A minimal model of an artificial topological material realized in a two-terminal Josephson junction threaded by Aharonov-Casher fluxes
Luka Medic, Anton Ram\v{s}ak, Toma\v{z} Rejec

TL;DR
This paper models a two-terminal Josephson junction with quantum dots and Aharonov-Casher fluxes, revealing Weyl nodes in the Andreev bound state spectrum and proposing a method to detect their topological charge through Berry curvature measurements.
Contribution
It introduces a minimal theoretical framework for topological features in Josephson junctions with AC fluxes and demonstrates how to identify Weyl nodes via adiabatic current measurements.
Findings
Weyl nodes are present in the Andreev bound state spectrum.
Topological charge of nodes can be measured through Berry curvature.

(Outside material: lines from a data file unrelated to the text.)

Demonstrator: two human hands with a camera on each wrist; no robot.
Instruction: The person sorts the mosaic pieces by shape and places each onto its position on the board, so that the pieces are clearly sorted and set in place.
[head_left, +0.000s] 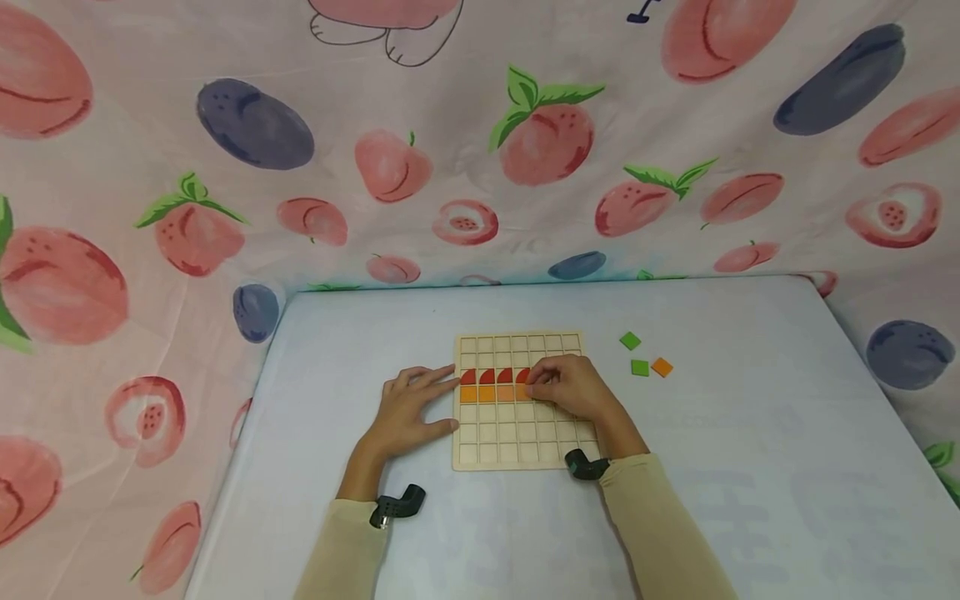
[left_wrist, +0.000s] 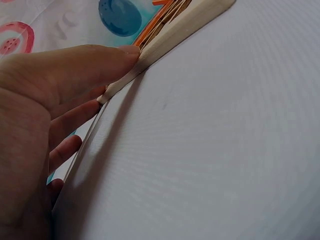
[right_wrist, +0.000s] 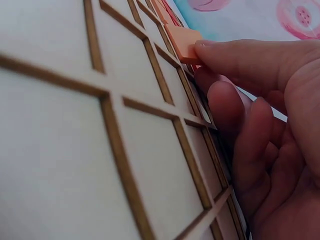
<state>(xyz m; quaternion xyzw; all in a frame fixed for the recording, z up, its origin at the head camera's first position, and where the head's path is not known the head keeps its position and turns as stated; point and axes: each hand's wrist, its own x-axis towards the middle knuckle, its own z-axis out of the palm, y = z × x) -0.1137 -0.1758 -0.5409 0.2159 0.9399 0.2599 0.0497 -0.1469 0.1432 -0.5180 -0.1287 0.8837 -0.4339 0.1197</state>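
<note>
A light wooden grid board (head_left: 487,433) lies on the table. One of its rows carries several red quarter-round pieces (head_left: 487,377); in the row just below, nearer the person, are orange square tiles (head_left: 487,394). Between thumb and fingertips, my right hand (head_left: 573,387) pinches an orange tile (right_wrist: 182,44) at the right end of that orange row. The tile is tilted against the cell's edge in the right wrist view. At the board's left side, my left hand (head_left: 407,417) has its fingers spread, with fingertips and thumb (left_wrist: 100,62) touching the wooden edge.
Right of the board lie two loose green squares, one a green tile (head_left: 630,340), plus a loose orange tile (head_left: 662,367). The white table (head_left: 345,342) meets fruit-printed fabric (head_left: 465,150) behind and at both sides. A dark camera mount (head_left: 399,503) sits on the left wrist, another on the right.
</note>
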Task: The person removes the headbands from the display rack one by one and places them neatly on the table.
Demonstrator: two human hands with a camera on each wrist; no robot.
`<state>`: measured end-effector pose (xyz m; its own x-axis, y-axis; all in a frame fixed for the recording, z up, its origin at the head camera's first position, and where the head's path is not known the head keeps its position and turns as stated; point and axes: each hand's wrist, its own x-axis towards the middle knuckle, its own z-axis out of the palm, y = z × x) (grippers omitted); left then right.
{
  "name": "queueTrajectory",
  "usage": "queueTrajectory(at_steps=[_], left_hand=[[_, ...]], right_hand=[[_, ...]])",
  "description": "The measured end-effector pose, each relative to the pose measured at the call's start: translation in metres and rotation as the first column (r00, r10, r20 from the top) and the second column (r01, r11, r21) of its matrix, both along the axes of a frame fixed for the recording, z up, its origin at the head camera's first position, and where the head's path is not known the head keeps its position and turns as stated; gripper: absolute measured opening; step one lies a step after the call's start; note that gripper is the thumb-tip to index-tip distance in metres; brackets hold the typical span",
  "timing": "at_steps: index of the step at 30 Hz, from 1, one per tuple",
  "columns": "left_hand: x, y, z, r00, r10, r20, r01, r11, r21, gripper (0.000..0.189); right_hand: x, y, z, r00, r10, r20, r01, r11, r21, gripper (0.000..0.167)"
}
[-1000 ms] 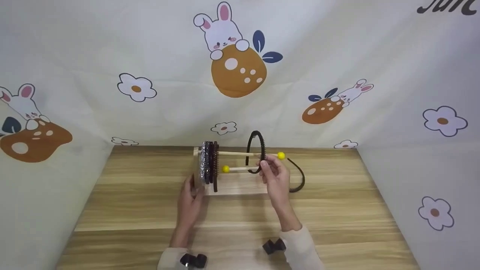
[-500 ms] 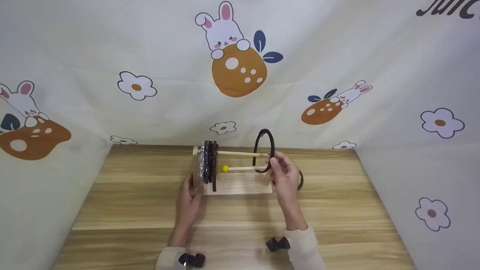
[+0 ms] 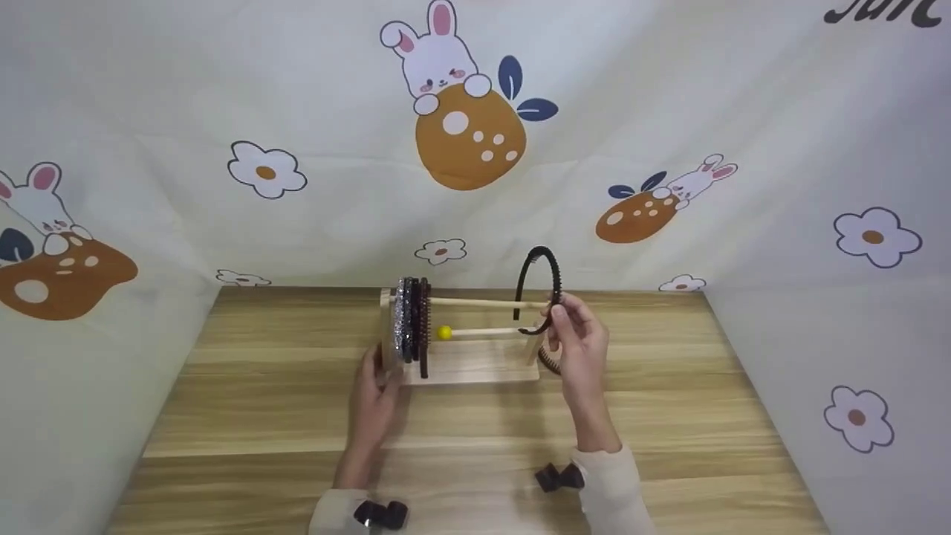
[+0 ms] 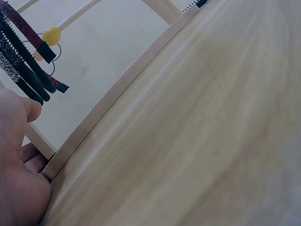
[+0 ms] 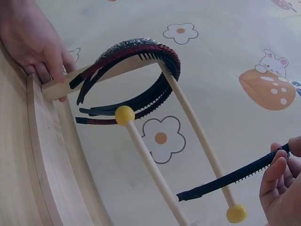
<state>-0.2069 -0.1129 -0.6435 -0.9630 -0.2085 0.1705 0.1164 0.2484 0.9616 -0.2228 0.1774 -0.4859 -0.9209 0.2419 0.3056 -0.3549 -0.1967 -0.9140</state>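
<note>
My left hand (image 3: 375, 401) grips the left upright of a wooden stand (image 3: 475, 364), its thumb in front and some fingers hidden behind. Several headbands (image 3: 414, 319), silver glitter, black and dark red, hang bunched on the stand's upper rod (image 3: 475, 302) beside that upright. Toward the other end, my right hand (image 3: 583, 345) pinches a black toothed headband (image 3: 557, 279) by its band, with its arch upward. The upper rod runs across this headband's loop in the head view. In the right wrist view, the rod's yellow end ball (image 5: 236, 213) shows just below the headband.
A lower rod with a yellow ball (image 3: 444, 333) points left from the stand's right upright. Another toothed headband (image 3: 550, 362) lies on the wood-grain table (image 3: 297, 416) at the stand's right, partly behind my right hand. A printed cloth (image 3: 334, 223) rises behind the table.
My right hand has moved right along the upper rod with the black headband, rising slightly. It now covers the rod's end ball in the head view. My left hand keeps its place on the upright.
</note>
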Motion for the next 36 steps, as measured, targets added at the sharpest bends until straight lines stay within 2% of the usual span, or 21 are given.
queueTrajectory(at_steps=[7, 15, 27, 36], left_hand=[[-0.001, -0.002, 0.000, 1.000, -0.004, -0.010, 0.004, 1.000, 0.004, 0.062], [-0.002, -0.004, -0.002, 1.000, -0.005, 0.023, 0.005, 1.000, 0.014, 0.063], [0.000, -0.002, 0.000, 1.000, -0.016, 0.005, 0.016, 1.000, 0.022, 0.064], [-0.001, -0.001, 0.001, 1.000, -0.022, 0.004, 0.022, 1.000, 0.023, 0.064]], right_hand=[[-0.002, 0.008, 0.003, 1.000, -0.026, -0.013, 0.026, 1.000, 0.004, 0.015], [-0.003, 0.019, 0.001, 0.999, -0.033, -0.024, 0.033, 0.999, 0.030, 0.015], [-0.006, 0.034, 0.001, 0.998, -0.060, -0.024, 0.061, 0.998, 0.029, 0.016], [-0.011, 0.049, -0.004, 0.998, -0.068, -0.003, 0.068, 0.991, 0.119, 0.015]])
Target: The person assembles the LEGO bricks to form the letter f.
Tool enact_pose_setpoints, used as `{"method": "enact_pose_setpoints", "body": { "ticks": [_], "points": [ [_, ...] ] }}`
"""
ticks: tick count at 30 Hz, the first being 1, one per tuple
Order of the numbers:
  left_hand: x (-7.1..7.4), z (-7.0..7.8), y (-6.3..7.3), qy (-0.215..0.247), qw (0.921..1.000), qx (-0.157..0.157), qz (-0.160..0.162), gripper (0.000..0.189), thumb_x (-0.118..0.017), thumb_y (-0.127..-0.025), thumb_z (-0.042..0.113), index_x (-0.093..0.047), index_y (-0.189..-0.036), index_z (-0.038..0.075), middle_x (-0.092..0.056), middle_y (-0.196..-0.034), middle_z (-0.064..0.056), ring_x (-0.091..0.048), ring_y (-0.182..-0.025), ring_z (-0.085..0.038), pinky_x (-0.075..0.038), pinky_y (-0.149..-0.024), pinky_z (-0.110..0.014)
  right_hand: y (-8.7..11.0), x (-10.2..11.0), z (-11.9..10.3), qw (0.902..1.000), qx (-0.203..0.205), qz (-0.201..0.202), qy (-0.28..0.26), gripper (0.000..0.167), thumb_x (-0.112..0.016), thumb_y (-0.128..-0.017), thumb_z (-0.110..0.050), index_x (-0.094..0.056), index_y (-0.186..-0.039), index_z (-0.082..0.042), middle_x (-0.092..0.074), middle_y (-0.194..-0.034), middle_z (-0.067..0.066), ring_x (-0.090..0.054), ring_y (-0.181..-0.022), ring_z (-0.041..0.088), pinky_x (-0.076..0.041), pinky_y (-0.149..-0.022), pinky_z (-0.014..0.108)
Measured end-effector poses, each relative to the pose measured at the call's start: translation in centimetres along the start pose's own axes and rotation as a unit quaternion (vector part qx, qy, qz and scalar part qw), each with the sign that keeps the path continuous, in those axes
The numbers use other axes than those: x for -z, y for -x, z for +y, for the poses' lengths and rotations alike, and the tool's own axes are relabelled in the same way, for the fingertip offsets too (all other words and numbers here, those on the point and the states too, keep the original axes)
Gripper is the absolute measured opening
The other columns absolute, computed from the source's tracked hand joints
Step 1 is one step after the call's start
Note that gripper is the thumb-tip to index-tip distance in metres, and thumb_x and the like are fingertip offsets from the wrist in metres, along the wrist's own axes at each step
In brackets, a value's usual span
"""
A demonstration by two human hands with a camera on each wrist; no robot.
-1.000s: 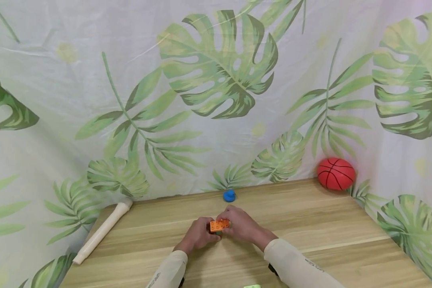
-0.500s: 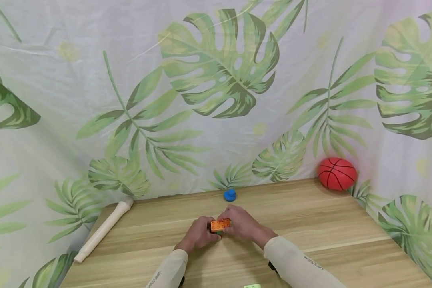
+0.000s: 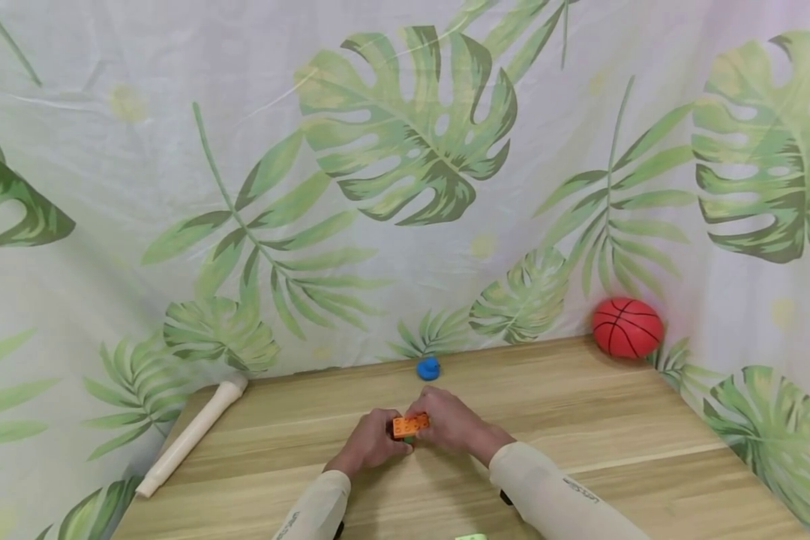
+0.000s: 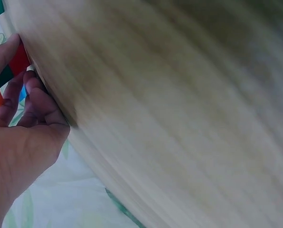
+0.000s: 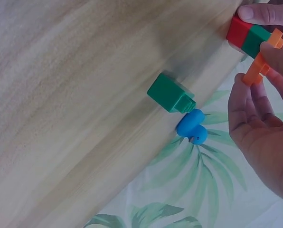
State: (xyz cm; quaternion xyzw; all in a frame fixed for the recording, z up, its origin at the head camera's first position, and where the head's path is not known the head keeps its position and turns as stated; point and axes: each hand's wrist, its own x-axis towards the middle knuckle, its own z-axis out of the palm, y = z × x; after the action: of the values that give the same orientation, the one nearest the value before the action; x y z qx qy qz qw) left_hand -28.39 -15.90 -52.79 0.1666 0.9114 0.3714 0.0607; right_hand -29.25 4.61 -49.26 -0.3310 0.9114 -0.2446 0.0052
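In the right wrist view a red building block [image 5: 238, 32] stands on the table, a green building block [image 5: 254, 41] is stacked on it, and an orange building block [image 5: 258, 66] lies on top. My left hand [image 3: 371, 439] grips the base of this stack, its thumb against the red block. With thumb and fingers my right hand [image 3: 448, 420] pinches the studded orange block over the green one. A second green block [image 5: 169, 94] stands apart on the table near the blue toy duck [image 5: 193, 126]; in the head view my right hand hides that block.
By the back edge sits the duck. A red toy basketball [image 3: 628, 327] rests at the back right corner. Along the left edge lies a long pale stick [image 3: 192, 436] with a thicker end. Part of a light green object [image 3: 471, 537] shows at the bottom. Leaf-print cloth [image 3: 405, 277] hangs behind the table.
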Motion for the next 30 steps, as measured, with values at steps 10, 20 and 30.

The model provides a way to probe topological properties in superconducting devices.
Abstract
We investigate a minimal model of a two-terminal Josephson junction with conventional superconducting (SC) leads and a pair of interconnected quantum dots in the presence of two Aharonov-Casher (AC) fluxes. The Andreev bound state spectrum features Weyl nodes within a three-dimensional synthetic Brillouin zone defined in the space of these AC fluxes and the SC phase difference. The aim is to determine the location and topological charge of these nodes by probing the Berry curvature on closed surfaces that may enclose them. This is achieved by adiabatically varying the superconducting phase difference and AC fluxes along a path on these surfaces and measuring the associated currents. We define the kinematic curvature as the cross product of a tangent vector along the path and the vector of these currents. In the adiabatic regime, the path-averaged kinematic curvature provides a quantized…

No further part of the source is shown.